Ocho décadas después de los devastadores bombardeos atómicos sobre Hiroshima y Nagasaki, los sobrevivientes que aún viven en Japón continúan luchando contra el olvido y la indiferencia mundial. Muchos de ellos, ahora en sus últimos años de vida, han comenzado a hablar abiertamente sobre su experiencia, impulsados por la urgencia de evitar que la historia se repita.
El 6 y el 9 de agosto de 1945, Estados Unidos lanzó bombas atómicas sobre ambas ciudades japonesas. Más de 200 mil personas murieron antes de que terminara ese año. Otros lograron sobrevivir, pero arrastraron por décadas las secuelas de la radiación: enfermedades, sufrimiento psicológico y discriminación social.
Hoy, aproximadamente 100 mil sobrevivientes siguen con vida. Muchos ocultaron su condición durante años para evitar el estigma, mientras otros permanecieron en silencio por el trauma. Pero ante el aumento de las amenazas nucleares en el mundo, algunos han decidido alzar la voz.
Kunihiko Iida: del silencio al activismo
Kunihiko Iida tenía apenas tres años cuando la bomba cayó sobre Hiroshima. Estaba a menos de un kilómetro del epicentro, en la casa donde vivía su madre. La explosión lo lanzó por los aires. Recuerda despertar cubierto de escombros, herido por fragmentos de vidrio. Su madre y su hermana murieron un mes después, víctimas de los efectos de la radiación.
Durante décadas, Iida no habló del tema. Le tomó 60 años poder regresar al Parque Memorial de la Paz. Hoy, a sus 83 años, es voluntario en ese mismo lugar, guiando a visitantes de todo el mundo y compartiendo su historia con la esperanza de generar conciencia sobre el desarme nuclear.
Recientemente, participó en un programa de paz que lo llevó a París, Londres y Varsovia. Aunque temía que su mensaje no fuera bien recibido en países con armas nucleares, fue escuchado con respeto. “El único camino hacia la paz es la abolición de las armas nucleares. No hay otra manera”, afirma con convicción.
Fumiko Doi: una vida marcada por la bomba que casi la alcanza
Fumiko Doi tenía seis años cuando viajaba en un tren rumbo a Nagasaki. El convoy debía llegar a la estación de Urakami justo a la hora en que la bomba explotó. Pero una demora le salvó la vida: el tren estaba a cinco kilómetros del lugar. Desde la ventana, Doi vio el destello. Sintió cómo las esquirlas rompían los cristales y fue protegida por otros pasajeros.

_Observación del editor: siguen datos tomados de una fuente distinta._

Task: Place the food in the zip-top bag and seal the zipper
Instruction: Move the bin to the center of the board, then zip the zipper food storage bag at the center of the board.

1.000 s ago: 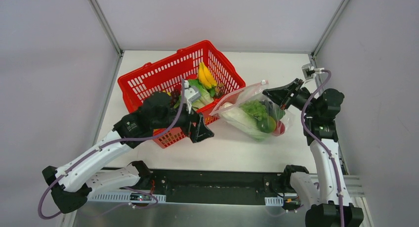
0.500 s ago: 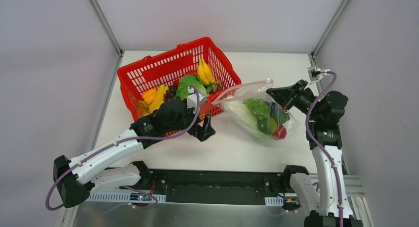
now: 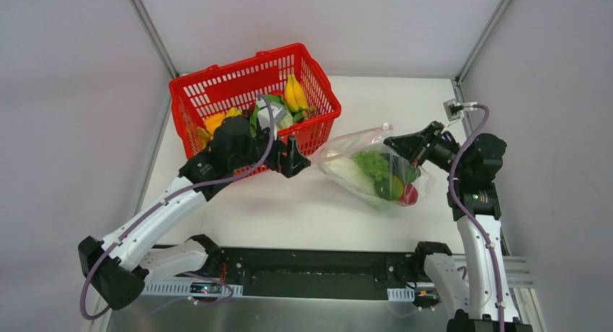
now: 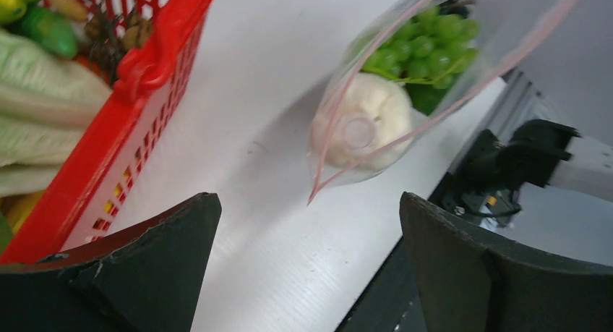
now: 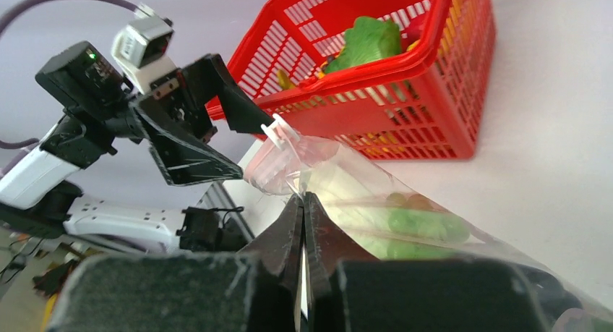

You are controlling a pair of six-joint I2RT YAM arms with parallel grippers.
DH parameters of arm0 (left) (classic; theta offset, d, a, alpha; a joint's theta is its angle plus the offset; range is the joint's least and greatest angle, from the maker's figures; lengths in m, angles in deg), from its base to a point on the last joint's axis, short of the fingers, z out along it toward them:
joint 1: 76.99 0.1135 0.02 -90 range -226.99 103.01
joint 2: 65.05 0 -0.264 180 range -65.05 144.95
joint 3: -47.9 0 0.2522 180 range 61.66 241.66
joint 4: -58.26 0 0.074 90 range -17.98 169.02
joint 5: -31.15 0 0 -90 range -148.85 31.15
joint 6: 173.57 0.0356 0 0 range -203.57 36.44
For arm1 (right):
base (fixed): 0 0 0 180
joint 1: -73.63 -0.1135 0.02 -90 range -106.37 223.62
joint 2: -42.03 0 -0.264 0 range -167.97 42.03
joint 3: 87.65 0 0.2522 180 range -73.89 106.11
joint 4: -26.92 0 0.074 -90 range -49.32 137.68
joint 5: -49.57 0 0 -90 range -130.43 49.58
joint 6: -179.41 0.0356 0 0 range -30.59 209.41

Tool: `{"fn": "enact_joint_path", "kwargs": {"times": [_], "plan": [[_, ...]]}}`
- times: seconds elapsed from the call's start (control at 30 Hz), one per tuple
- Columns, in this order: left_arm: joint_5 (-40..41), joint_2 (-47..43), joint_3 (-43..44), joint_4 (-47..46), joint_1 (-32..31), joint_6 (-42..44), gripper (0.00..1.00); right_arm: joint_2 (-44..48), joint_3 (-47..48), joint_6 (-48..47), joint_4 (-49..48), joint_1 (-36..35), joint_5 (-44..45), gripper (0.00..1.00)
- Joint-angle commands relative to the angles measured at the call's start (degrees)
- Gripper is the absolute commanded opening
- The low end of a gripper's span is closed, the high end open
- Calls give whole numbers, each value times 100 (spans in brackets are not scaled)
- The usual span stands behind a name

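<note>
Basket first: the red mesh basket [image 3: 238, 68] has slid toward the far-left corner of the desk [image 3: 289, 216] over the last second. The left arm went with it and stretches long and low from its near-left base. Its end effector [image 3: 293, 158] sits at the basket's near-right wall, jaws spread wide with nothing between them, pointing right at the bag.

The right arm stands upright at the right edge, with the wrist aimed left. Its end effector [image 3: 396, 140] is clamped on the top rim of the zip-top bag [image 3: 361, 152]. That holds the edge up while the bag's belly lies on the desk just right of the basket.

Overhead you can see the food inside: white cabbage [image 3: 347, 174], green grapes [image 3: 371, 162], a yellow-green fruit [image 3: 394, 187] and something red [image 3: 409, 194]. Bananas [image 3: 293, 93] sit in the basket.

The left wrist view adds the zipper [image 4: 470, 93] as two pink lines spread apart, so the mouth is open. The right wrist view shows the pads [image 5: 289, 223] pinched flat on clear film, plus a small white slider [image 5: 273, 133] at the bag's corner.
</note>
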Motion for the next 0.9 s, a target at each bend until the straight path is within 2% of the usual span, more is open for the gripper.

Aun así, su familia no salió ilesa. Su madre y dos hermanos murieron de cáncer. Su padre, reclutado para recoger cadáveres, enfermó por la radiación. Años después se convirtió en maestro y escribió poemas sobre el dolor que vivió.
Durante mucho tiempo, Doi ocultó su pasado incluso a sus hijos, por temor a la discriminación. Se casó con otro sobreviviente y temió que sus hijos heredaran problemas de salud. Fue hasta 2011, tras el desastre nuclear de Fukushima, que decidió hablar públicamente. Hoy, a sus 86 años, participa en manifestaciones y alza la voz contra la energía y las armas nucleares. “Si una bomba cae en Japón, quedaremos destruidos. Si se usan más en todo el mundo, será el fin de la Tierra”, advierte.
La memoria como resistencia
Los testimonios de Iida y Doi resuenan hoy con más fuerza que nunca. Tras la reunión del G7 celebrada en Hiroshima en 2023 y el reconocimiento con el Premio Nobel de la Paz al grupo de sobrevivientes Nihon Hidankyo, los museos de la paz de Hiroshima y Nagasaki han visto un aumento en sus visitantes, muchos de ellos extranjeros.
Samantha Anne, una turista estadounidense, visitó el Parque de la Paz con sus hijos. “Es un recordatorio del nivel de devastación que puede causar una sola decisión”, reflexionó.
Aun así, los guías voluntarios se preocupan por el desconocimiento de los jóvenes japoneses sobre esta parte de su historia. “Lo más triste es que algunos han empezado a olvidar”, lamenta uno de ellos.
En su camino a casa, Iida se detiene frente al monumento a los niños fallecidos. A su alrededor cuelgan millones de grullas de papel, símbolo de paz, enviadas desde todo el mundo. Para él, cada encuentro con un visitante representa una oportunidad para evitar que el horror nuclear se repita.
“Hablar es lo único que puedo hacer. Pero si alguien escucha, entonces vale la pena”, concluye.